INPUT DATA
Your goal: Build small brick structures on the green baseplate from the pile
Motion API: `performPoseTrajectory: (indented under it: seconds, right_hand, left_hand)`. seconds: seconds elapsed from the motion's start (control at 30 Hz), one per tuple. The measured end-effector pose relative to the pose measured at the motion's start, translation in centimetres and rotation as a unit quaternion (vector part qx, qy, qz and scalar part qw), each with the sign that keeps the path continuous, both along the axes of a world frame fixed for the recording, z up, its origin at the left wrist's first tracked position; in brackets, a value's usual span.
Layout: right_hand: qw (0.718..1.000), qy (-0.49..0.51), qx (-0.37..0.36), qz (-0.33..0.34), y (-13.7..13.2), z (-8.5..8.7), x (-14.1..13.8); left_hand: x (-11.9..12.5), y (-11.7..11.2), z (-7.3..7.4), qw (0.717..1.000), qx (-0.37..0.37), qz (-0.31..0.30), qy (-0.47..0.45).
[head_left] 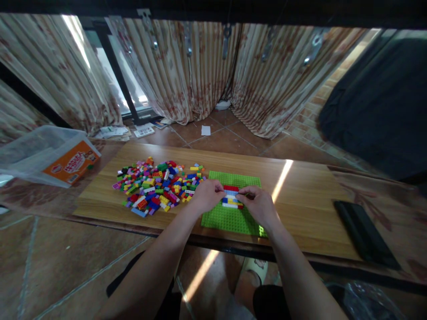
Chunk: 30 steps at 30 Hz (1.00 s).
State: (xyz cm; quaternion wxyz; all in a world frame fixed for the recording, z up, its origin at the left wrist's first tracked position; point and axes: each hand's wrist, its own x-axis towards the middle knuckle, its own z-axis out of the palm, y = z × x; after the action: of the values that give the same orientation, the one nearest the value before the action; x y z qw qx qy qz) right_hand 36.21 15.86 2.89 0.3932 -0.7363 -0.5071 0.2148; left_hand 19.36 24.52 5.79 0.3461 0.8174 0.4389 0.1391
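View: head camera, 1 frame, looking forward and down along my 2 bare forearms to a low table.
Left hand: my left hand [207, 195] lies over the left edge of the baseplate. Its fingers are curled and pressed together, their tips against the left end of the small red, white, blue and yellow plastic brick build [231, 198].
Right hand: my right hand [259, 205] meets the build from the opposite side. Thumb and forefinger are closed in a pinch on the right end of the brick build.
Brick build: it stands on the flat bright-green studded plastic baseplate [230, 220], in the far half, held between my 2 hands. The red row lies farthest from me, with the white, blue and yellow rows nearer.
Baseplate: it lies flat on the light-brown wooden board [300, 200], toward the near edge.
Loose bricks: a heap of loose multicoloured plastic bricks [156, 184] is spread on the board left of the baseplate, its nearest pieces just beside my left hand.
Box: a clear plastic storage box with an orange printed label [50, 155] sits tilted at far left, off the board.
Dark slab: a flat black rectangular object [365, 233] lies at right, apart from the baseplate. I cannot tell what it is.
Background: striped beige curtains [187, 66] hang above a brown tiled floor [227, 138] with scattered papers [143, 131].
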Motion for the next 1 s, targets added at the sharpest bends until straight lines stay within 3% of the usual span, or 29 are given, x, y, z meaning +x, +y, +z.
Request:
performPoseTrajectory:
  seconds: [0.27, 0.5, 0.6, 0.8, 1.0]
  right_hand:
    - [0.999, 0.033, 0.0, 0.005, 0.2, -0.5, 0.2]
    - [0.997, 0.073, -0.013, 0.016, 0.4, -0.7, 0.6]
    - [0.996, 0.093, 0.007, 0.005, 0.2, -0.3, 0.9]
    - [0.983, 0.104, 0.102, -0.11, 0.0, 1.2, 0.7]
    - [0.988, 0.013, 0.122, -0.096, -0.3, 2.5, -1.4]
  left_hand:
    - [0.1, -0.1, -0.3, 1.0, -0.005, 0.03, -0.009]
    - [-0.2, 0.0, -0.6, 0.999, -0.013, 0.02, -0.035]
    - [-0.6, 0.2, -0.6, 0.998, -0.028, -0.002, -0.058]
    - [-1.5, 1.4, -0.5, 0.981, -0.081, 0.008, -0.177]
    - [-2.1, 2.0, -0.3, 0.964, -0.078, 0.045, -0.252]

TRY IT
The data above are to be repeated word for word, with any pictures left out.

WRITTEN RESPONSE
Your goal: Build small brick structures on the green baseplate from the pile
Motion API: `performPoseTrajectory: (indented under it: seconds, right_hand, left_hand)`. seconds: seconds elapsed from the motion's start (control at 30 Hz), one per tuple. The measured end-effector pose relative to the pose measured at the motion's start, translation in centimetres and rotation as a unit quaternion (vector part qx, qy, qz and scalar part qw), each with the sign that keeps the path continuous, both along the axes of a world frame fixed for the recording, z up, its origin at the left wrist's first tracked position; in brackets, a value's usual span.
Layout: right_hand: qw (0.718..1.000), qy (-0.49..0.51), qx (-0.37..0.36), qz (-0.33..0.34), y (-13.7..13.2), z (-8.5..8.7), x (-14.1..13.8); left_hand: x (-11.9..12.5), y (-11.7..11.2), z (-7.3..7.4), qw (0.717..1.000), qx (-0.37..0.37), qz (-0.31..0.30), qy (-0.47..0.45).
[head_left] 
Chunk: 30 steps at 30 Hz (1.00 s).
State: (xyz cm; quaternion wxyz; all in a world frame fixed for the recording, z up, its origin at the left wrist's first tracked position; point and axes: each hand's wrist, its own x-axis towards the middle knuckle, its own z-axis out of the palm, y = z × x; after the action: of the values that give the same orientation, the one nearest the value before the action; x y z qw qx qy qz) right_hand 36.21 15.86 2.89 0.3932 -0.7363 -0.5071 0.2148; left_hand 19.36 24.52 5.79 0.3461 0.8174 0.4389 0.1391
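View: head camera, 1 frame, looking forward and down along my 2 bare forearms to a low table.
Left hand: my left hand [207, 195] lies over the left edge of the baseplate. Its fingers are curled and pressed together, their tips against the left end of the small red, white, blue and yellow plastic brick build [231, 198].
Right hand: my right hand [259, 205] meets the build from the opposite side. Thumb and forefinger are closed in a pinch on the right end of the brick build.
Brick build: it stands on the flat bright-green studded plastic baseplate [230, 220], in the far half, held between my 2 hands. The red row lies farthest from me, with the white, blue and yellow rows nearer.
Baseplate: it lies flat on the light-brown wooden board [300, 200], toward the near edge.
Loose bricks: a heap of loose multicoloured plastic bricks [156, 184] is spread on the board left of the baseplate, its nearest pieces just beside my left hand.
Box: a clear plastic storage box with an orange printed label [50, 155] sits tilted at far left, off the board.
Dark slab: a flat black rectangular object [365, 233] lies at right, apart from the baseplate. I cannot tell what it is.
Background: striped beige curtains [187, 66] hang above a brown tiled floor [227, 138] with scattered papers [143, 131].
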Motion for the next 1 s, targets added at the sharpest bends until straight lines stay within 3% of the usual span, or 29 are given, x, y, z meaning +x, +y, +z.
Request:
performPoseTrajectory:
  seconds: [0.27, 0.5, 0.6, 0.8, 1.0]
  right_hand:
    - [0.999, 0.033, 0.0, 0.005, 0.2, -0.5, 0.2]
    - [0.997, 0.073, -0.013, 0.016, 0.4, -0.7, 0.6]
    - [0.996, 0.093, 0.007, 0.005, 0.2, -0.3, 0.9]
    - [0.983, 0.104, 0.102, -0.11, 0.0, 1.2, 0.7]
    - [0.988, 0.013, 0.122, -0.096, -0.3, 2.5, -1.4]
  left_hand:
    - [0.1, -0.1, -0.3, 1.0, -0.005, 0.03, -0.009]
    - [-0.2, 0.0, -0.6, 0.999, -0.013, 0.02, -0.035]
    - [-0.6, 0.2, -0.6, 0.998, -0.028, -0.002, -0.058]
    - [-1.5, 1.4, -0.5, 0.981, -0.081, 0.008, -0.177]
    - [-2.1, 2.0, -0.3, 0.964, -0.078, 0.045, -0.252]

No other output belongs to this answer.